* What the task asks: Leaving out all images, return the entries below exactly.

* Supplied data:
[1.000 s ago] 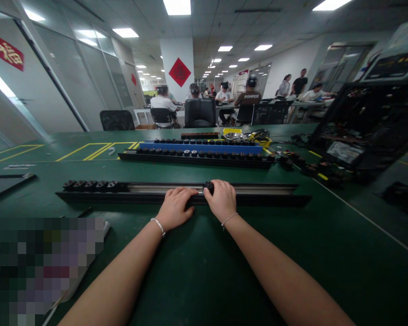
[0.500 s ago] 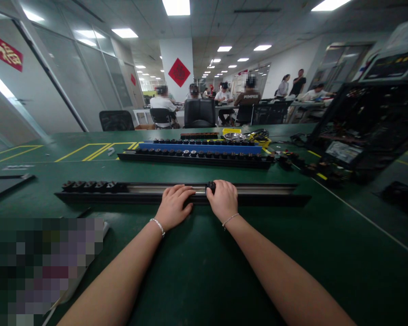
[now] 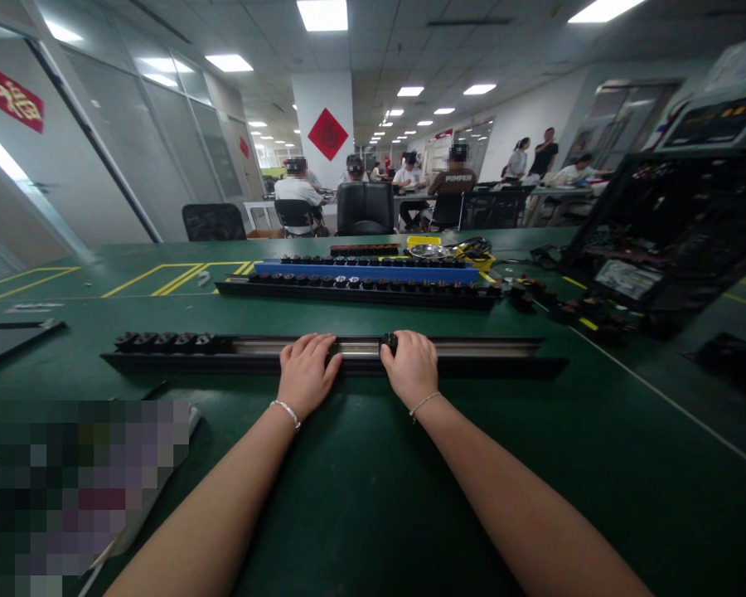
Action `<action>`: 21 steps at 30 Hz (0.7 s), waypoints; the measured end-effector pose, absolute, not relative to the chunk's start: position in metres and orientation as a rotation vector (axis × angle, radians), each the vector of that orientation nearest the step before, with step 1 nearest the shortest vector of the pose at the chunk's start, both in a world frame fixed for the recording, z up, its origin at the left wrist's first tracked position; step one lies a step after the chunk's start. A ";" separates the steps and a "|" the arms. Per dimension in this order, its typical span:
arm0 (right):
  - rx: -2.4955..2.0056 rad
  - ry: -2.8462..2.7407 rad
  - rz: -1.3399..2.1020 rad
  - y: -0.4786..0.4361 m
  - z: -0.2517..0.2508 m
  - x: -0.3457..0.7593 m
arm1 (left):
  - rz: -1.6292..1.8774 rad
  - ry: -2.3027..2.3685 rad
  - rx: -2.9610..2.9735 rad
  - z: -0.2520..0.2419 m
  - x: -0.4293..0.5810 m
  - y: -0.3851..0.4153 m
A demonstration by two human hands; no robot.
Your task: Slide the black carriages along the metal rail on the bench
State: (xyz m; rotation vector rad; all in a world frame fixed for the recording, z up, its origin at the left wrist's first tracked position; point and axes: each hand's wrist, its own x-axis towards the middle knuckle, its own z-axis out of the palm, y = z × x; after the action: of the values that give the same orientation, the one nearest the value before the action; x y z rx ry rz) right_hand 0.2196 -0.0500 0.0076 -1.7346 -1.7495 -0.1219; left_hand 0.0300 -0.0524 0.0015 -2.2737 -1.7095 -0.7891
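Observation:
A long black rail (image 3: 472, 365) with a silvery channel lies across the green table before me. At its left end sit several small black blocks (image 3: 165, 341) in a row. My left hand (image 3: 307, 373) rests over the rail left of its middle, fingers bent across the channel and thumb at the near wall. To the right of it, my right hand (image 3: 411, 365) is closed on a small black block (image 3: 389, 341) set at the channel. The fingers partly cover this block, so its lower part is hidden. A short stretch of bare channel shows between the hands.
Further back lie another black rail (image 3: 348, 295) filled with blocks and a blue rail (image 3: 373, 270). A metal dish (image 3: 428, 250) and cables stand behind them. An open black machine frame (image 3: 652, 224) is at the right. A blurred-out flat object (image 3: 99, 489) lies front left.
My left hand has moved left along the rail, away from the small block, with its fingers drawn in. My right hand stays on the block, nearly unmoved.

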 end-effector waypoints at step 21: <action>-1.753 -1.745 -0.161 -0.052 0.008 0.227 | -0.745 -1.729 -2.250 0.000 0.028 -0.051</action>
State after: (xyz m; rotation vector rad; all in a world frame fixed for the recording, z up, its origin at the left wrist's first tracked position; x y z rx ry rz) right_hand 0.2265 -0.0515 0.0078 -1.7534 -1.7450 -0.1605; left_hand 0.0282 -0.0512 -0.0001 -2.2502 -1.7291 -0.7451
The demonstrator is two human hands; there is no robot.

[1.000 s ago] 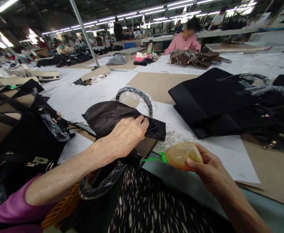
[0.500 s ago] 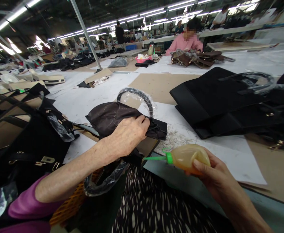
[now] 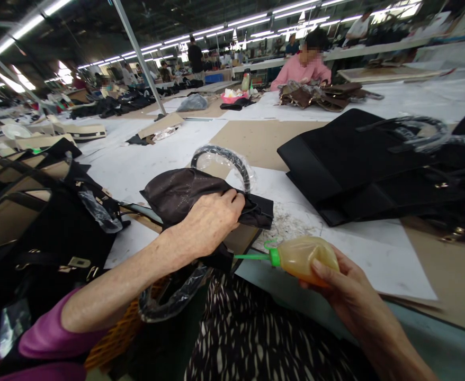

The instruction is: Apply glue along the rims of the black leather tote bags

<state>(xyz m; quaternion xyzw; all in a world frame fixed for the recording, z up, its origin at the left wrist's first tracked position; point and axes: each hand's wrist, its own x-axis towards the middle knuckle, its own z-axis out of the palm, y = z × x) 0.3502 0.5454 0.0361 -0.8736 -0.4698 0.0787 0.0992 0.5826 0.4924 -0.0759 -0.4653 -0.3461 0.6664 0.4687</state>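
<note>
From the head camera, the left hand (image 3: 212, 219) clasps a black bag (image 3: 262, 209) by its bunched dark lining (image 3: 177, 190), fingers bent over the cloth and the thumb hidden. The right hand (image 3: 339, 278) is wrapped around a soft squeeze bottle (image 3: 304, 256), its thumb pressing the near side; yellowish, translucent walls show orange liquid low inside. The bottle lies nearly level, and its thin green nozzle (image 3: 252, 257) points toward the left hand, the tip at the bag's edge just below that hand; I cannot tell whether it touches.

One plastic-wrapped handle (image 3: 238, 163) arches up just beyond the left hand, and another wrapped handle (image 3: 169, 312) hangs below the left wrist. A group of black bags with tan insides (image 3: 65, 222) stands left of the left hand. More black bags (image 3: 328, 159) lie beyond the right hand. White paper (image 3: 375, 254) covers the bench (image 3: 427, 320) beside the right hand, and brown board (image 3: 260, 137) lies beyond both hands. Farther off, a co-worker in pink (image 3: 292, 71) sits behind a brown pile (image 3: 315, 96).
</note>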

* Solution below:
[1.000 s ago] 
[0.500 s ago] 
[now] 
Action `<action>`: 21 steps at 30 Hz (0.7 s), waypoints; the measured end-effector pose, absolute, not relative to the chunk's start: position in metres and orientation as a rotation vector (axis × angle, radians), each the vector of that orientation nearest the step before, with step 1 nearest the shortest vector of the pose at the chunk's start, both in a world frame fixed for the recording, z up, its origin at the left wrist's first tracked position; step one lies a step after the chunk's start. A ";" separates the steps and a "|" the arms. Per dimension in this order, its typical span:
arm0 (right):
  - rx: -2.4955..2.0056 rad
  - ry: -2.8462..2.7407 rad
  - rz: -1.3399..2.1020 rad
  - y: -0.4786..0.4361 m
  - z: -0.2517..0.2508 m
  - x: -0.3457..0.7593 m
arm1 (left):
  - rz: -1.6292..1.8774 rad
  - ry: -2.3027..2.3685 rad
  - rx: -2.9610..2.9735 rad
  - z: -0.2520..0.2419 m
  - x: -0.4293..0.5810 m
  - y: -0.3851..0.4153 m
A demonstration by two human hands; no robot.
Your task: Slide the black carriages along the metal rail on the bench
State: (xyz m; rotation vector rad; all in a world frame fixed for the recording, z up, its origin at the left wrist's first tracked position; point and axes: each hand's wrist, its own x-axis towards the middle knuckle, its own z-axis out of the palm, y = z × x; after the action: of the values that give the same orientation, the one nearest the value before the action; x y z rx ry rz) right_hand 0.2196 -0.0500 0.0076 -1.7346 -1.7495 -0.1219; left_hand 0.0300 -0.0524 0.0015 -2.2737 -1.7095 -0.7891
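Observation:
A long black rail (image 3: 472, 365) with a silvery channel lies across the green table before me. At its left end sit several small black blocks (image 3: 165, 341) in a row. My left hand (image 3: 307, 373) rests over the rail left of its middle, fingers bent across the channel and thumb at the near wall. To the right of it, my right hand (image 3: 411, 365) is closed on a small black block (image 3: 389, 341) set at the channel. The fingers partly cover this block, so its lower part is hidden. A short stretch of bare channel shows between the hands.
Further back lie another black rail (image 3: 348, 295) filled with blocks and a blue rail (image 3: 373, 270). A metal dish (image 3: 428, 250) and cables stand behind them. An open black machine frame (image 3: 652, 224) is at the right. A blurred-out flat object (image 3: 99, 489) lies front left.
My left hand has moved left along the rail, away from the small block, with its fingers drawn in. My right hand stays on the block, nearly unmoved.
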
 end-effector waypoints at step 21: <action>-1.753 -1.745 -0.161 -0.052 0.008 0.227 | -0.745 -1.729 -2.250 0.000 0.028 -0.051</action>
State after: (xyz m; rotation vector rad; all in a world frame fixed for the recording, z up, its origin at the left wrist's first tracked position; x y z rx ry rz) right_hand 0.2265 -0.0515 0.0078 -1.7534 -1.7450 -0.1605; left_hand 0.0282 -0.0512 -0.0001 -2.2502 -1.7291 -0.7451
The demonstrator is two human hands; there is no robot.

[1.000 s ago] 
[0.500 s ago] 
[now] 

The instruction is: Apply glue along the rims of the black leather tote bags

<state>(xyz m; quaternion xyzw; all in a world frame fixed for the recording, z up, its origin at the left wrist's first tracked position; point and axes: each hand's wrist, its own x-axis towards the middle knuckle, its own z-axis out of the palm, y = z × x) 0.3502 0.5454 0.0361 -0.8736 -0.4698 0.0787 0.0992 0.5826 0.4924 -0.0759 -0.4653 -0.3461 0.6664 0.4687</state>
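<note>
From the head camera, the left hand (image 3: 212, 219) clasps a black bag (image 3: 262, 209) by its bunched dark lining (image 3: 177, 190), fingers bent over the cloth and the thumb hidden. The right hand (image 3: 339, 278) is wrapped around a soft squeeze bottle (image 3: 304, 256), its thumb pressing the near side; yellowish, translucent walls show orange liquid low inside. The bottle lies nearly level, and its thin green nozzle (image 3: 252, 257) points toward the left hand, the tip at the bag's edge just below that hand; I cannot tell whether it touches.

One plastic-wrapped handle (image 3: 238, 163) arches up just beyond the left hand, and another wrapped handle (image 3: 169, 312) hangs below the left wrist. A group of black bags with tan insides (image 3: 65, 222) stands left of the left hand. More black bags (image 3: 328, 159) lie beyond the right hand. White paper (image 3: 375, 254) covers the bench (image 3: 427, 320) beside the right hand, and brown board (image 3: 260, 137) lies beyond both hands. Farther off, a co-worker in pink (image 3: 292, 71) sits behind a brown pile (image 3: 315, 96).
</note>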

That completes the answer to this exercise.